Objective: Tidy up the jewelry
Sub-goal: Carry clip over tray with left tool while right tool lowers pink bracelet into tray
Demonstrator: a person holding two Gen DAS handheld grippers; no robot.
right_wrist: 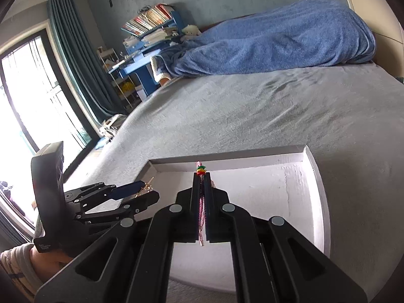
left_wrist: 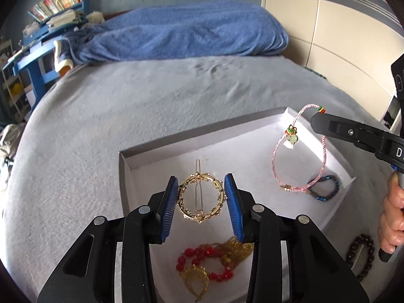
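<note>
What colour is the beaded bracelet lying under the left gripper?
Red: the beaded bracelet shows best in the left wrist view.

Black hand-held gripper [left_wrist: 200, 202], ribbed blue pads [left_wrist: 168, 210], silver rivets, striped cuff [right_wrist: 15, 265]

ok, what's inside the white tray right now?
White tray holds a red bead strand, gold chains and a blue bracelet. The left gripper hides part of the floor.
</note>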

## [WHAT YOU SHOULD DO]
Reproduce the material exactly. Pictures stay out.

## [OUTPUT OF THE EXERCISE]
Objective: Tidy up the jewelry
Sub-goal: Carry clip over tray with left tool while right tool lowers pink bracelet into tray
Demonstrator: a person holding two Gen DAS handheld grippers; no robot.
right_wrist: 
left_wrist: 
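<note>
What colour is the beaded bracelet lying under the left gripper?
Red: the beaded bracelet shows best in the left wrist view.

Black hand-held gripper [left_wrist: 200, 202], ribbed blue pads [left_wrist: 168, 210], silver rivets, striped cuff [right_wrist: 15, 265]

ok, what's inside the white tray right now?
White tray holds a red bead strand, gold chains and a blue bracelet. The left gripper hides part of the floor.
</note>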

The exercise requires no additional answer.